Law firms are gearing up for a recession by embarking on a recruitment spree of finance lawyers and wooing newly qualified recruits with starting salaries of up to £179,000, according to a new analysis of jobs data by the legal recruitment and search consultancy Tenhaven.
The research showed that vacancies for City lawyers specialising in banking, leveraged and real estate finance, capital markets and derivatives surged by 38.7% in the first seven months of 2022.
The battle for top talent has seen salaries soar, with two of Britain’s elite Magic Circle firms increasing the pay packets offered to newly qualified recruits by 17% since the start of the year, to £125,000. Meanwhile the highest paying US-headquartered law firms operating in London have hiked their starting pay for newly qualified lawyers by 12% to as much as £179,000.
Official data released this week showed that the average worker’s regular pay, excluding bonuses, grew at an annual rate of 4.7% during the second quarter of 2022. While this marked the fastest pace of wage growth in 15 years, excluding the pandemic, high inflation meant that workers’ pay fell in real terms by a record 3%.
The legal hiring boom comes as Britain lurches towards recession. ONS data shows the UK economy contracted by 0.6% in June, and shrank by 0.1% across the second quarter of the year.
Two drivers lie behind law firms’ arms race for the best talent. The first is a desire to capitalise on the post-pandemic surge in companies’ demand for support with mergers and acquisitions, and a push to get deals done before the recessionary storm breaks.
The second is a pre-emptive tooling up for what could be a rocky period of financial restructuring and the acquisition of distressed assets, as companies driven to the brink by recession seek help or are put up for sale.
Akshay Nayak, Managing Director at Tenhaven, said, “The recessionary clouds gathering over the economy represent both a challenge and an opportunity for law firms and their clients. On the one hand, those firms who’ve been helping companies with mergers and acquisitions in the wake of the pandemic will be racing to get deals completed before the economy turns, and these firms need all hands on deck right now.

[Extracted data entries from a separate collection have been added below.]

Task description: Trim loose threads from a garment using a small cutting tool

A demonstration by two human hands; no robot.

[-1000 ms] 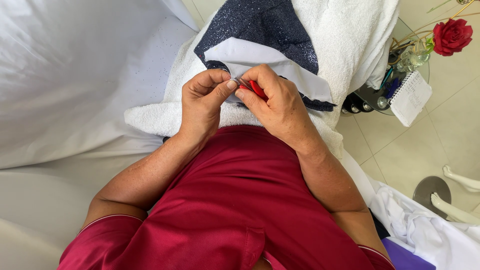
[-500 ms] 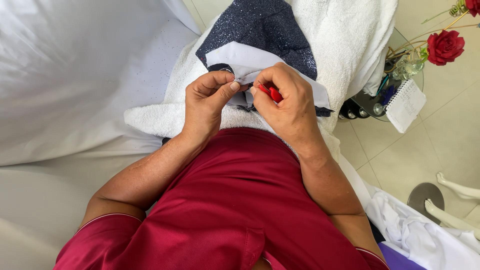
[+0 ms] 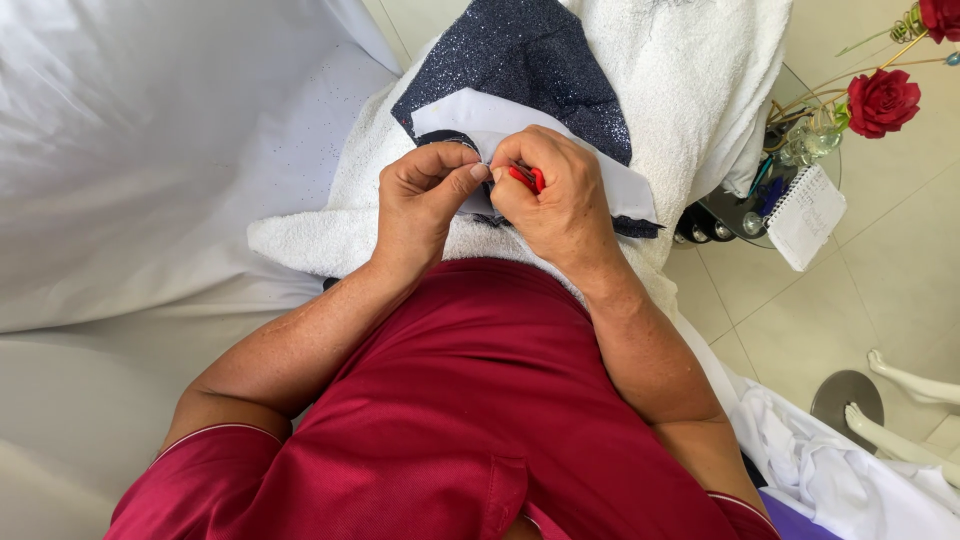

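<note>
A dark blue glittery fabric [image 3: 530,70] with a white lining strip [image 3: 560,135] lies on a white towel [image 3: 680,90] in front of me. My left hand [image 3: 425,200] pinches the edge of the white strip between thumb and forefinger. My right hand [image 3: 560,195] is closed around a small red-handled tool [image 3: 527,178], its tip hidden at the seam right beside the left fingertips. Both hands touch each other over the fabric edge.
White sheeting [image 3: 150,150] spreads to the left. At right, a small glass table [image 3: 745,210] holds red roses [image 3: 882,100], a spiral notepad [image 3: 808,215] and small bottles. White cloth [image 3: 840,470] and mannequin feet [image 3: 900,400] lie on the tiled floor.
Both hands stay at the seam with small finger shifts; the red tool has tucked deeper into the right hand. The view has drifted slightly.
</note>
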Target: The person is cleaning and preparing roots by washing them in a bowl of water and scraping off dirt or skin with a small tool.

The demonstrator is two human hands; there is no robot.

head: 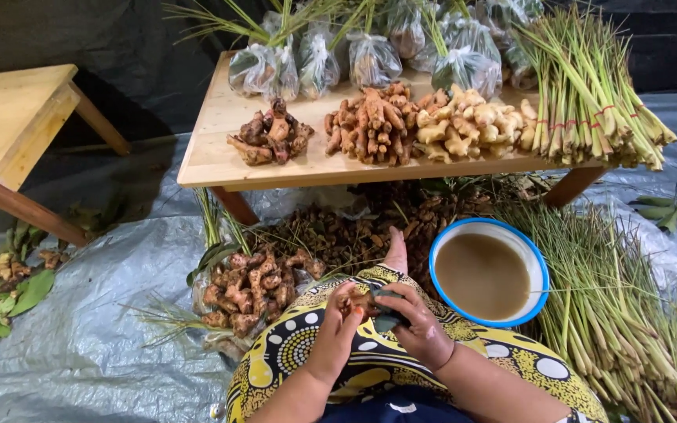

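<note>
Left hand pinches a small knobby brown root piece, fingers curled tight around it. Right hand is closed on a dark green scrubbing pad, pressed against the root. Both meet over the lap, low centre of the view, on a yellow-and-black patterned cloth with white dots.

At 2 o'clock from the hands: round enamel bowl, blue rim, white wall, filled with murky brown water. At 12 o'clock, a bare foot points toward a heap of dark, dirty roots under the table. At 10 o'clock: pile of lumpy reddish-brown roots on the grey plastic sheet. At 3 o'clock: long thin green stalks lying loose on the ground.

Further out at 12 o'clock: low pale wooden table carrying a dark root pile, orange-brown roots, pale knobby ginger, bundled stalks tied with red bands, and clear plastic bags along the back. Second wooden table at 10 o'clock.
</note>
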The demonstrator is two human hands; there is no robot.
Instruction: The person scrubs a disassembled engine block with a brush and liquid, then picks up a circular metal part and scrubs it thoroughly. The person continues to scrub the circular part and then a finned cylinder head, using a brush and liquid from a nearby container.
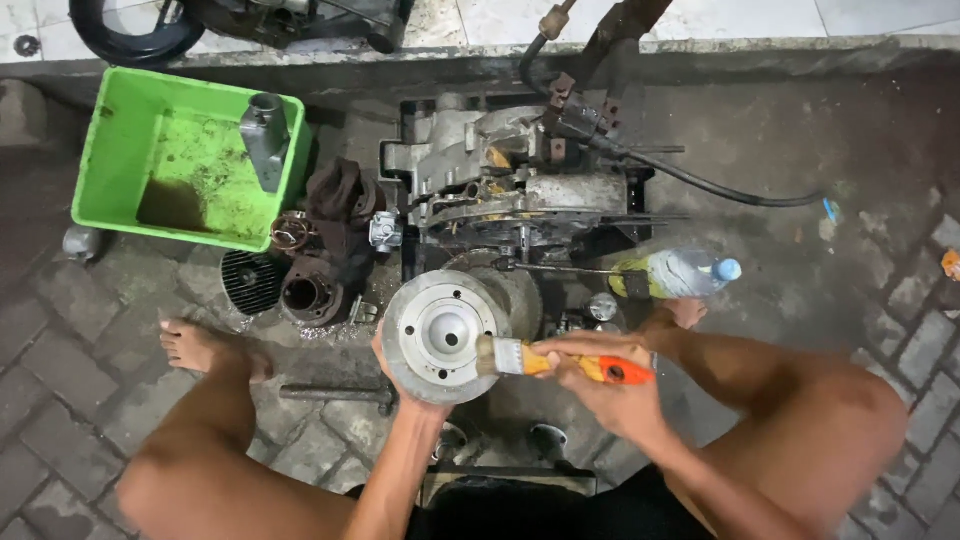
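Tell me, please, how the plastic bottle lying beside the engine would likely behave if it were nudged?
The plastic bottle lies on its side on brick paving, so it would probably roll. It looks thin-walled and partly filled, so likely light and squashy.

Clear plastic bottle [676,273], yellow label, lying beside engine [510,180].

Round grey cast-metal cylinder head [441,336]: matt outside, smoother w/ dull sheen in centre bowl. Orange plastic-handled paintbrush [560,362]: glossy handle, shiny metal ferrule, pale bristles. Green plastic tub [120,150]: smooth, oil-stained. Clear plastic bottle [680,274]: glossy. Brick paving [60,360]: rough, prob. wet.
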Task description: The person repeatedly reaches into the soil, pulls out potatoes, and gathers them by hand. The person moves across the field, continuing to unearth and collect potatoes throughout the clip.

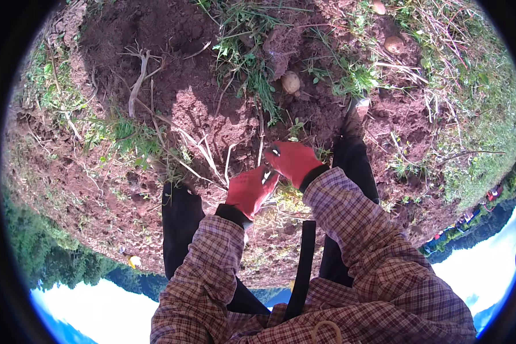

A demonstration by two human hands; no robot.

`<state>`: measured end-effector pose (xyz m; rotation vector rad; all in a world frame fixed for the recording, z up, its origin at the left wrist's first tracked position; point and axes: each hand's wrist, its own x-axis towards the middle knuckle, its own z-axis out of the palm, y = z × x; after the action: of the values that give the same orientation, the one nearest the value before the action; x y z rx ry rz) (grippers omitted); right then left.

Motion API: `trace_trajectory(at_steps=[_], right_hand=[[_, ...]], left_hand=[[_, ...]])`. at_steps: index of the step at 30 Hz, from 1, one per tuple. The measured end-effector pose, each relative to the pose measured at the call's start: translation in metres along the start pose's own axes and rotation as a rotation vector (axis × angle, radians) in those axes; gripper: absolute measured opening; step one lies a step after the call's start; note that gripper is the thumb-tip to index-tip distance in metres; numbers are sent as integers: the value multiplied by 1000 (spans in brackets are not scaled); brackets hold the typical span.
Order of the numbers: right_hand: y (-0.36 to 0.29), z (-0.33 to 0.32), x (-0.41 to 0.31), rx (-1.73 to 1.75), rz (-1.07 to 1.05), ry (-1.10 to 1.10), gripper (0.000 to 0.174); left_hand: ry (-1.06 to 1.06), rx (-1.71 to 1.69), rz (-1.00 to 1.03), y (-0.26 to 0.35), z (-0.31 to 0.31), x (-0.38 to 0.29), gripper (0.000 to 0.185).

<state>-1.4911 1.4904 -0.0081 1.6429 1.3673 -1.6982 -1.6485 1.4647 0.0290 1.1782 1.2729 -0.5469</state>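
My left hand (250, 190), in a red glove with a black cuff, is low over the soil between my legs. Just above it and to the right is my right hand (293, 161), gloved the same way. Both have curled fingers, and the two nearly meet. Whether anything sits inside them is hidden. A thin dry stem (261, 139) runs down to the gap between the hands. Left of them, pale branching stems (205, 152) stick out of the reddish soil. Beyond my right hand a potato (290, 82) lies on the ground beside green grass (260, 88).
Two more tubers, likely potatoes, lie farther off: one (394, 44) and another (378, 7) at the top right. A dry forked stalk (138, 84) rests at upper left. My right shoe (356, 114) stands on loose soil. A dark strap (302, 268) hangs before my body.
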Motion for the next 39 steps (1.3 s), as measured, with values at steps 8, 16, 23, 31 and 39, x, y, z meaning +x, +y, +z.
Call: trace_trajectory(at_steps=[8,16,23,31,39], right_hand=[[103,1,130,-371,22,9,45],[232,286,-6,-95,41,-528,49],[107,363,-76,1176,585,109,57],[116,184,-4,527,677,785,47],[205,136,60,75,579,55,68]], left_hand=[[283,334,214,6,6,169,36],[-37,373,250,-27,158,58,30],[92,412,117,-127,178,-40,37],[52,385,-135,-229,93,-22,40],[-84,26,-224,-148,25,2,42]])
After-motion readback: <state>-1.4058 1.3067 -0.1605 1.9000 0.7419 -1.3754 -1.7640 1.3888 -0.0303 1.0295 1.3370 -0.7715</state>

“Meanwhile, astute firms are also preparing for what a prolonged recession could mean for Britain’s totemic finance sector. If the economy does turn, many businesses will need help with restructuring and a battening down of the legal hatches, and acquisitive clients will be seeking investment opportunities among the companies whose value is adversely impacted.
“Recruitment trends offer valuable straws in the wind for the business climate. With salaries soaring and legal firms jostling to secure the best talent, it’s clear that London’s top lawyers expect a busy, unsettling time ahead for the City’s financial engine room.”